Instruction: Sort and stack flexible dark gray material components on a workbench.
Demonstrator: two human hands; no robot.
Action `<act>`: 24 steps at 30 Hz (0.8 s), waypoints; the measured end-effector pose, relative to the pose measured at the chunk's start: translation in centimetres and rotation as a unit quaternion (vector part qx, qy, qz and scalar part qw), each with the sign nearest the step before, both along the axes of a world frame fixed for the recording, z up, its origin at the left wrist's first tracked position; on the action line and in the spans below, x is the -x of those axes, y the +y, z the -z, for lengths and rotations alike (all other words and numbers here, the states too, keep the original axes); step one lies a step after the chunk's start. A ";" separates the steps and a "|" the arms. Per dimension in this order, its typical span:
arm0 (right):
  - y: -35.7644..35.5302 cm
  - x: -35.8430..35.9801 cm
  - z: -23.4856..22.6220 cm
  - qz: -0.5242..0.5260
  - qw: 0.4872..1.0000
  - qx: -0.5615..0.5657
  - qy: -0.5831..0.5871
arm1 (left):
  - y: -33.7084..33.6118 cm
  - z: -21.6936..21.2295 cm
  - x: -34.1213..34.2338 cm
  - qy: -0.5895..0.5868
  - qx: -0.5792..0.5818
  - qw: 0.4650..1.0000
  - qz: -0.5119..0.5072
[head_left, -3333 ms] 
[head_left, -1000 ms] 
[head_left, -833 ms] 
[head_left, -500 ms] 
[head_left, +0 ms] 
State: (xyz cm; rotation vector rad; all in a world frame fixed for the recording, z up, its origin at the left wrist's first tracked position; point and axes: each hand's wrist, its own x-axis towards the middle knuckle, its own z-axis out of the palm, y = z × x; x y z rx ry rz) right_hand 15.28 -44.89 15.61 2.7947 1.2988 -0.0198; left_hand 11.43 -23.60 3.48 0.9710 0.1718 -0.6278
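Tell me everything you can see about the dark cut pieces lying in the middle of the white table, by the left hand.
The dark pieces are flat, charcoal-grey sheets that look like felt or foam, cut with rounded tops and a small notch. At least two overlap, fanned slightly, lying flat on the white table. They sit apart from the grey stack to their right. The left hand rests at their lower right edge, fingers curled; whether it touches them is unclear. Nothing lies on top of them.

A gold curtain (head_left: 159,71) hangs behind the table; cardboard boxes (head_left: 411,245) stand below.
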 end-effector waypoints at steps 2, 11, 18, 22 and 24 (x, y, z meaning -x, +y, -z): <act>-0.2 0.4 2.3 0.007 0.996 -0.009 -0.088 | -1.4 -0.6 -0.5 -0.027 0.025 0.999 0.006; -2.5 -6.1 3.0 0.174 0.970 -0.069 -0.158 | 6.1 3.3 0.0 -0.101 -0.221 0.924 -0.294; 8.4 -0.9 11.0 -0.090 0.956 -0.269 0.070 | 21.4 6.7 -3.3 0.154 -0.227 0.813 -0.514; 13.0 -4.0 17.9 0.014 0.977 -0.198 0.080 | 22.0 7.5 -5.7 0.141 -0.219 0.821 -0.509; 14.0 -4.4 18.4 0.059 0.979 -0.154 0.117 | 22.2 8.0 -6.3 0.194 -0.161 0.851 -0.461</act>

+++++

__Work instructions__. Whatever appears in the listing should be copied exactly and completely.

__Solved problem__.
Instruction: Sort and stack flexible dark gray material components on a workbench.
Demonstrator: two human hands; no robot.
Action `<act>`: 24 steps at 30 Hz (0.8 s), waypoints; the measured end-effector pose, relative to the pose measured at the chunk's start: translation in centimetres and rotation as a unit quaternion (vector part qx, qy, qz and scalar part qw), each with the sign nearest the step before, both along the axes of a world frame fixed for the recording, z up, its origin at the left wrist's first tracked position; on the action line and in the spans below, x is the -x of those axes, y the +y, z the -z, for lengths and rotations alike (all other words and numbers here, the states too, keep the original axes); step one lies a step after the chunk's start. A ";" separates the steps and a "|" the arms. Per dimension in this order, its typical span:
arm0 (right):
  - y: -35.7644..35.5302 cm
  - x: -35.8430..35.9801 cm
  - z: -23.4856..22.6220 cm
  - qz: -0.5242..0.5260
  - qw: 0.4872..1.0000
  - qx: -0.5615..0.5657
  - qy: -0.5831..0.5871
arm1 (left):
  - y: -33.7084..33.6118 cm
  - z: -21.6936..21.2295 cm
  - x: -34.1213..34.2338 cm
  - qy: -0.5895..0.5868
  - qx: -0.5792..0.5818
  - qw: 0.4650..1.0000
  - qz: -0.5119..0.5072
[head_left, -3333 ms] 
[head_left, -1000 ms] 
[head_left, -833 ms] 
[head_left, -500 ms] 
[head_left, +0 ms] 
State: (xyz cm; rotation vector rad; all in a world frame fixed for the recording, z up, its origin at the left wrist's first tracked position; point and axes: each hand's wrist, its own x-axis towards the middle knuckle, its own z-axis out of the palm, y = z × x; x y z rx ry rz) right_hand 15.28 -44.89 15.61 2.7947 1.2988 -0.0198; left_hand 11.43 -23.60 3.48 0.9710 0.1718 -0.6278
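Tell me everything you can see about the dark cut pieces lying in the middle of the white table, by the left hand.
The dark pieces are flat, charcoal-grey sheets that look like felt or foam, cut with rounded tops and a small notch. At least two overlap, fanned slightly, lying flat on the white table. They sit apart from the grey stack to their right. The left hand rests at their lower right edge, fingers curled; whether it touches them is unclear. Nothing lies on top of them.

A gold curtain (head_left: 159,71) hangs behind the table; cardboard boxes (head_left: 411,245) stand below.
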 end-effector waypoints at steps 2, 11, 18, 22 and 24 (x, y, z meaning -x, +y, -z): <act>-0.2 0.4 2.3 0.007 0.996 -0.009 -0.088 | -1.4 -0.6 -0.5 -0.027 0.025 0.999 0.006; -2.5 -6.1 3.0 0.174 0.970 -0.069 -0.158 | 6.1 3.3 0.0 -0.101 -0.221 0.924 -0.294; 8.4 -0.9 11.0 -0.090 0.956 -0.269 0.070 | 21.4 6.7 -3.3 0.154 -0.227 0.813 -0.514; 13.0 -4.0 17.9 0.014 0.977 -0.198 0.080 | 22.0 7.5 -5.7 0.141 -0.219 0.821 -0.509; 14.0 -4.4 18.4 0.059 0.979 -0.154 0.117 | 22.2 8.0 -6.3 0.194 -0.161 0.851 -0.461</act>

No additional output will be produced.